Like everyone, I have thousands of things which move me, which give me pleasure, which inspire me. Very big storms, fog rising over potato fields, Francisco de Goya's Head of a Dog, Samuel Barber and Thomas Agee's Knoxville: Summer of 1915, the Montana Badlands, Silvana Mangano in anything (but particularly Pasolini's Teorema), the coastline of Donegal, American history as told by Francis Parkman Jr.,everything by Flaubert, The Conquest of New Spain by Bernal Diaz, The Flagellation of Christ by Giotto, Bob Dylan, Juliette Greco, Kurt Cobain, Michael Clark, Uma Thurman, Malibu, Miles Davis' Sketches of Spain, Louise Brooks in Pabst's Lulu, grain silos, freight trains hurtling through rural America, the Pantheon in the pouring rain, Jean-Luc Godard's Le Mépris, Jonathan Rabin's Badlands: An American Romance, Roderick Hudson by Henry James, Bindo Altoviti by Raphael, Arthur Miller's Death of a Salesman, García Lorca's The House of Bernarda Alba, Elsa Schiaparelli's collaborations with Salvador Dalí, Andy Warhol's 'Electric Chairs', Powell and Pressburger's Black Narcissus, Bruce Conner's A Movie, Bernd and Hilla Becher's typologies, Casa Malaparte, Paul Thek's 'Small Paintings', Niagara Falls, Julius Shulman's architectural photographs, Marcel Breuer's swooningly brute campus for the Benedictine monks in Collegeville, Minnesota, the iconic evil of Robert Mitchum's performances in Night of the Hunter and Cape Fear, my inability to keep my right hand out of holy water fonts, and Alfred Hitchcock's Vertigo.
That's just part of it. I could go on; I could prioritize. There are poems and buildings and bridges and mountain passes and exhibitions and bullfights and Bureau of Land Management maps and faces and embraces that never leave me. Writing about them comes from a missionary zeal to communicate their wonder to you. As a professional enthusiast, my need to confirm the worthiness of my enthusiasms is essential to my definition of professionalism.
If I had to pull it all together, to offer a single example of something that activates my curiosity and challenges my intuition, it would be (as of today) George Catlin's tiny painting Ambush for Flamingos (c.1857). I've had a postcard of it on my desk for years and I've sent countless others to friends. It's in the collection of the Carnegie Institute's Museum of Art. The entirety of the horizontal composition is given over to the depiction of hundreds of vividly pink and white, calligraphic flamingos occupying an endless green prairie under a turbulent sky. In the foreground, the birds cluster around a settlement of hatchling nests. The parents are deployed in socialized groupings around their chicks like so many chattering nannies in a park. The nesting ground stretches back for what could be miles until a miraculous arabesque of flamingos swirls up against the sky, interweaves and disappears into a cloud. Compositionally and, for a moment, emotionally, its closest relative is Goya's The Feast of San Isidro (1788), with its glorious, epic conviviality. The two paintings share a sense of renewal and freedom, of being a peaceful one among the harmonious many. Then, in Ambush for Flamingos, the eye invariably strays to the lower left foreground where there is a man almost hidden behind the one shrub visible in the painting; he is holding a gun. In an instant, the perfect beauty of the flamingos' world is about to come to a convulsive end. We are no longer connoisseurs; we are witnesses.

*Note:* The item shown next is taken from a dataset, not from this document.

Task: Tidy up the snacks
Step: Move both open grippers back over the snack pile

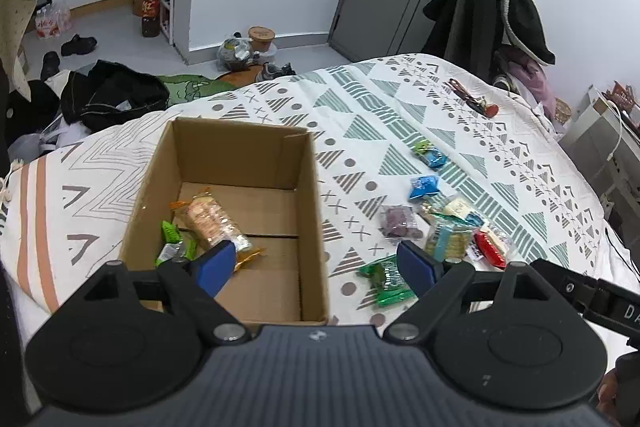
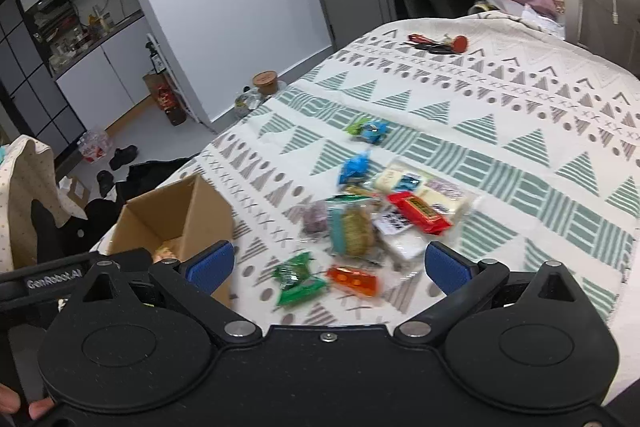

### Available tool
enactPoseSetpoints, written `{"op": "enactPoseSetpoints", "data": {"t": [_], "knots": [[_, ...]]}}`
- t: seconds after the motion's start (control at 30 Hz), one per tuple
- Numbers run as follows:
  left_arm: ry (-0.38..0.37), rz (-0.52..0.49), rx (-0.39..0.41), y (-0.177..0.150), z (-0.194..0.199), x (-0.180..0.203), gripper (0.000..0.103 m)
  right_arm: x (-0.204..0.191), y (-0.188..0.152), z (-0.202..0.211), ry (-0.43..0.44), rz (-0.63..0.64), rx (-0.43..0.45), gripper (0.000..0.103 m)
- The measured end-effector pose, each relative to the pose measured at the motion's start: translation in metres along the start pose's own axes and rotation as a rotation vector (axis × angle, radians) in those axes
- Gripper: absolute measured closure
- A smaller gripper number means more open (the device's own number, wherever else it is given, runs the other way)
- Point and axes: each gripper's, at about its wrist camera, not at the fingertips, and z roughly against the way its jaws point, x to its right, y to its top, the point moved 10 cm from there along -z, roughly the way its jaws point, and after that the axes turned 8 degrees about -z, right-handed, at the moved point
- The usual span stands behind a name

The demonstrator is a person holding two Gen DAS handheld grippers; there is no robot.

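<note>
A brown cardboard box [image 1: 308,211] stands open on the patterned bedspread [image 1: 500,131]. Inside lie a clear pack of crackers [image 1: 212,221] and a small green packet [image 1: 172,239]. My left gripper [image 1: 318,267] hovers open over the box's near right wall, nothing between its blue pads. To the right, several snacks lie loose: green packet [image 1: 386,281], red bar [image 1: 488,249], blue packets [image 1: 424,185]. My right gripper [image 2: 328,265] hangs open above the green packet [image 2: 298,281] and an orange packet [image 2: 354,279]. The red bar [image 2: 420,213] and the box [image 2: 176,219] also show there.
Red-handled tools [image 1: 474,99] lie at the bed's far side. Clothes hang on a rack [image 1: 492,11] by the grey door. Dark bags and shoes litter the floor [image 1: 112,95] to the left. A white unit [image 2: 600,11] stands right of the bed.
</note>
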Motion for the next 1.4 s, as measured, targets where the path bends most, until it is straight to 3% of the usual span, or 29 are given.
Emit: {"op": "enactPoseSetpoints", "data": {"t": [0.6, 0.77, 1.03, 1.17, 1.4], "knots": [[-0.051, -0.069, -0.01, -0.001, -0.013, 0.068, 0.016, 0.065, 0.0, -0.004, 0.005, -0.015, -0.01, 0.001], [-0.061, -0.054, -0.021, -0.005, -0.027, 0.078, 0.018, 0.077, -0.012, -0.022, 0.044, -0.048, -0.061, 0.015], [-0.034, -0.045, -0.054, -0.012, -0.056, 0.086, 0.021, 0.09, -0.005, -0.048, 0.065, -0.087, -0.062, 0.019], [-0.026, -0.039, -0.069, -0.015, -0.069, 0.089, 0.029, 0.097, -0.001, -0.062, 0.07, -0.103, -0.07, 0.033], [-0.003, -0.026, -0.115, -0.023, -0.098, 0.09, 0.039, 0.101, 0.012, -0.084, 0.078, -0.106, -0.063, 0.04]]}}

What in Catlin's day was a warning has today become a prophecy fulfilled. I won't go on; I don't know enough about it. It's a question now of me thinking more and feeling less. I do know what Catlin's next painting might have looked like with the introduction of a field of red to the pink and white and green and blue. The wonder of Ambush for Flamingos is how chillingly clear it is that there is no need for a next painting; the traumatizing of the land and its creatures had begun.